Your instructions:
Please filter the entries and return only the lines that include "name".

Dataset entries:
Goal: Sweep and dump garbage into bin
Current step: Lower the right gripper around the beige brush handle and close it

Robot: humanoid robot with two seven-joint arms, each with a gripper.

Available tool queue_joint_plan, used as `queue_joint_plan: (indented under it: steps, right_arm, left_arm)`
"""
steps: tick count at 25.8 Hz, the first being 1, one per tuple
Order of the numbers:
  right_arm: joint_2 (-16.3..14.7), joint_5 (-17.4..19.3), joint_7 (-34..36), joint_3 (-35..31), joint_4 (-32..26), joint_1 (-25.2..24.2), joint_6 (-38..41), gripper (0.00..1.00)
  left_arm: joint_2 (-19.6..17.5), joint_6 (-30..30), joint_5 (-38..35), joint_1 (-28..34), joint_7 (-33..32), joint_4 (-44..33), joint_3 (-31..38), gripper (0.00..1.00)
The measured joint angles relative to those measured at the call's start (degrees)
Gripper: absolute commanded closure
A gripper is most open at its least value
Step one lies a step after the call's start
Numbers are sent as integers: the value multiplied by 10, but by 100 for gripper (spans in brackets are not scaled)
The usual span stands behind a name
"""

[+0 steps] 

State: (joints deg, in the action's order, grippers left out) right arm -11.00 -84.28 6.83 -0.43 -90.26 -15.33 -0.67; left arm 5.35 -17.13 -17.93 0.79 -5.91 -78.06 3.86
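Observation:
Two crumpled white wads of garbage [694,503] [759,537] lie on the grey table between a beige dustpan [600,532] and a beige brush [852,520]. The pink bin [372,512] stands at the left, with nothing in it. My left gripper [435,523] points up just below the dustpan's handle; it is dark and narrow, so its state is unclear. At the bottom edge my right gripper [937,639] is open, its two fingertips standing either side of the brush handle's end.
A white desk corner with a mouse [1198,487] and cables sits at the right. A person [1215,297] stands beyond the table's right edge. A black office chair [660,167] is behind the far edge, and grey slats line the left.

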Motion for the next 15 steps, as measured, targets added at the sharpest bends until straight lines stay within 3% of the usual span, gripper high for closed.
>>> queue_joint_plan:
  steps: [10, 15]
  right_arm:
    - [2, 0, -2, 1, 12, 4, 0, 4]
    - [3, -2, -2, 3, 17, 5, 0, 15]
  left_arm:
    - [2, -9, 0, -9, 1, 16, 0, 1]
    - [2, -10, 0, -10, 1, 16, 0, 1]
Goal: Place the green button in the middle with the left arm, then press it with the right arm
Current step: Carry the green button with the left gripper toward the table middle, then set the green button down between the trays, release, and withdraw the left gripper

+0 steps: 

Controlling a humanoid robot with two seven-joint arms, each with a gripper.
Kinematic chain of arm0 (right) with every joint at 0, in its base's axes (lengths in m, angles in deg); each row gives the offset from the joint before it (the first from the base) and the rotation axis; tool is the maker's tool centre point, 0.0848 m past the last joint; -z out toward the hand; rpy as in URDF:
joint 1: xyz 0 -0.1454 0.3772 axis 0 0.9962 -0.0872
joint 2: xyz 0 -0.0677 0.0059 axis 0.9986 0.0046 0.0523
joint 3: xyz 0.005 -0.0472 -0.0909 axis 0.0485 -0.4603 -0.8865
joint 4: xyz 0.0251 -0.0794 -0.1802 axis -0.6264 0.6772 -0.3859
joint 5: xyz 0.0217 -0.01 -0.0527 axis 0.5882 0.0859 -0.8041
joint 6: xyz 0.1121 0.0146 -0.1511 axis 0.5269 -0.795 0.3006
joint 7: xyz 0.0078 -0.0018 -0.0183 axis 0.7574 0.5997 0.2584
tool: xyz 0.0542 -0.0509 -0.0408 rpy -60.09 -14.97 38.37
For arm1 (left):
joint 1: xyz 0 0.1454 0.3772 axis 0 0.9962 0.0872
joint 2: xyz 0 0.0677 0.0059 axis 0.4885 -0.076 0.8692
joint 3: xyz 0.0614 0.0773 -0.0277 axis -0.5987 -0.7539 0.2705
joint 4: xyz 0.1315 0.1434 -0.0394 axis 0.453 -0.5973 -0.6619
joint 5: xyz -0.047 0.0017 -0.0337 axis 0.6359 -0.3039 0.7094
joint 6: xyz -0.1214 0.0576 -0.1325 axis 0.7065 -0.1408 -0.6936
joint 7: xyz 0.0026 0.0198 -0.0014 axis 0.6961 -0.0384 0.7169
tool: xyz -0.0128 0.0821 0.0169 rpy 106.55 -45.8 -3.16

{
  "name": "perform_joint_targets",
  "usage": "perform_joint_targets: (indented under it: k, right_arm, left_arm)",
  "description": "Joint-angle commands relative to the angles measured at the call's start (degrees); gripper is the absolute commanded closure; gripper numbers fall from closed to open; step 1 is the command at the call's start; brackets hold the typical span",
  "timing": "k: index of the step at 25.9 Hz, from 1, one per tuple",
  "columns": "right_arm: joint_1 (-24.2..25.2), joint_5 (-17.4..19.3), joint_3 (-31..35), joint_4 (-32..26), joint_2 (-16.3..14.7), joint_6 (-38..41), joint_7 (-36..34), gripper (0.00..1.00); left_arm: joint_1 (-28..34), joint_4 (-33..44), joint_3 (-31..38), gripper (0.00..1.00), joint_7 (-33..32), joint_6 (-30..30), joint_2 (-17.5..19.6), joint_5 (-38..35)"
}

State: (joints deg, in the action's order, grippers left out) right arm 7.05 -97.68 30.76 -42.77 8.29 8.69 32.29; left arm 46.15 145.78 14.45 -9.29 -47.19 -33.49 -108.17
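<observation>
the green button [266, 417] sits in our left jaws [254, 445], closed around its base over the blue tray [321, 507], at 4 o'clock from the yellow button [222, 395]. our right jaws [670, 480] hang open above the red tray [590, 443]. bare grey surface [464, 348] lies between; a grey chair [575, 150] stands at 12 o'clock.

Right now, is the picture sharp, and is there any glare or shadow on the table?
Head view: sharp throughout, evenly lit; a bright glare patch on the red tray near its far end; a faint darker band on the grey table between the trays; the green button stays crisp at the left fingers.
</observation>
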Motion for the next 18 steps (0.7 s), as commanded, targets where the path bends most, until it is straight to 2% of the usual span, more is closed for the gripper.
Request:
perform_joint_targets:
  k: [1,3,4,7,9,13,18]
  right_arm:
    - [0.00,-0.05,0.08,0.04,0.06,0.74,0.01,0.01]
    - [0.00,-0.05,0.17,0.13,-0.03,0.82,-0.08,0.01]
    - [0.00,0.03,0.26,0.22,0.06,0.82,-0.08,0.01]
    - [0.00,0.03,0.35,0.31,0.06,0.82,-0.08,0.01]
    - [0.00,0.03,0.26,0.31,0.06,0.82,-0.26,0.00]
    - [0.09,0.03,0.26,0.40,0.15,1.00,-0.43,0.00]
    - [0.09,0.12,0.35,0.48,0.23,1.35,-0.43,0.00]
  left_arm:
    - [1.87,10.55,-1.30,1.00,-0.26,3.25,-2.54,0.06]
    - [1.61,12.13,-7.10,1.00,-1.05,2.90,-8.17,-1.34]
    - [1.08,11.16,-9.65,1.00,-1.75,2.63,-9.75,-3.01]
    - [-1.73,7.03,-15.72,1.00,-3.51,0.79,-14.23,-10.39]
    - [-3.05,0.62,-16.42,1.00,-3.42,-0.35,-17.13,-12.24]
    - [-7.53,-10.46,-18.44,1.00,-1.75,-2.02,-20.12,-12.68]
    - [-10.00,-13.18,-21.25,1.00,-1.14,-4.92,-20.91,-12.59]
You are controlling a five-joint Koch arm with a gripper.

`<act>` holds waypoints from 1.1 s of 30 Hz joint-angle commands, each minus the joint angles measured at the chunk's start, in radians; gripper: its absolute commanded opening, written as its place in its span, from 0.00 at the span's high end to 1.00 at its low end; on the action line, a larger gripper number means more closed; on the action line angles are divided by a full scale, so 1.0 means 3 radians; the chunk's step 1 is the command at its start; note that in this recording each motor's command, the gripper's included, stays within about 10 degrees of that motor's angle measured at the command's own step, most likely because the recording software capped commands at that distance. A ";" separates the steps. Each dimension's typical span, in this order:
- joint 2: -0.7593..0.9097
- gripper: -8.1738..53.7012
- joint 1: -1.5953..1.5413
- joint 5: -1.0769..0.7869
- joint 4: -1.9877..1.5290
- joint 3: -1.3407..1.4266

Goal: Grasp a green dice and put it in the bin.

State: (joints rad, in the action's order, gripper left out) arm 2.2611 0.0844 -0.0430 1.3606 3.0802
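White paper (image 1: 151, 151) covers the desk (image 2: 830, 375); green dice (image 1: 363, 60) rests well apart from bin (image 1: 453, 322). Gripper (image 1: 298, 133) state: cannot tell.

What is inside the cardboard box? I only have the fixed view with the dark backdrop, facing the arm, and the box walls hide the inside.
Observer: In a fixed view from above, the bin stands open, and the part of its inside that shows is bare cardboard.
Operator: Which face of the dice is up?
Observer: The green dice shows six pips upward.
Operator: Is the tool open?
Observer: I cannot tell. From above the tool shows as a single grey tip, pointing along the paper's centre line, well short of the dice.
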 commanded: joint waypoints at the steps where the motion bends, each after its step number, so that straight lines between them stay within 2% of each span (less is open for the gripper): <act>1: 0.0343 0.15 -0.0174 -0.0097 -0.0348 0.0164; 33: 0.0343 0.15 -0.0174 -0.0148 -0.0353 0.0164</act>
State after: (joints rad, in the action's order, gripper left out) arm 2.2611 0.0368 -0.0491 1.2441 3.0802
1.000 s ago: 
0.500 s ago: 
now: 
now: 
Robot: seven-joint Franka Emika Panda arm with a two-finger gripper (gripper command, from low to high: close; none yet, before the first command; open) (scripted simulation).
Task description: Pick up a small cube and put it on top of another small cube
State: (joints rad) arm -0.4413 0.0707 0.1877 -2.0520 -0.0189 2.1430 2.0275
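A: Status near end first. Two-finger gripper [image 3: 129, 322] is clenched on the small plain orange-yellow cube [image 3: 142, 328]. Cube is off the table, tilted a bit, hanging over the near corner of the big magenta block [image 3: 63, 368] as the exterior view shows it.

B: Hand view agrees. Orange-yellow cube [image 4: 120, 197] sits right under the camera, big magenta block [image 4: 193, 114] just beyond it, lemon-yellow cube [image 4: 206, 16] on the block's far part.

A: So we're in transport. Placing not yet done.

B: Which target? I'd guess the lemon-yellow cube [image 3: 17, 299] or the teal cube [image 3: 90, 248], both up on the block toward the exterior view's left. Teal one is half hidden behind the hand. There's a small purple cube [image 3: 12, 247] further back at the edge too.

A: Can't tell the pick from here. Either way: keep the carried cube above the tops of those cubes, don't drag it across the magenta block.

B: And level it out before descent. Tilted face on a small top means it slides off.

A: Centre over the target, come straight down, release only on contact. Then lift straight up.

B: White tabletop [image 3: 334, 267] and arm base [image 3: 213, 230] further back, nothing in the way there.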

Task answer:
The usual span stands behind a name
  "name": "perform_joint_targets",

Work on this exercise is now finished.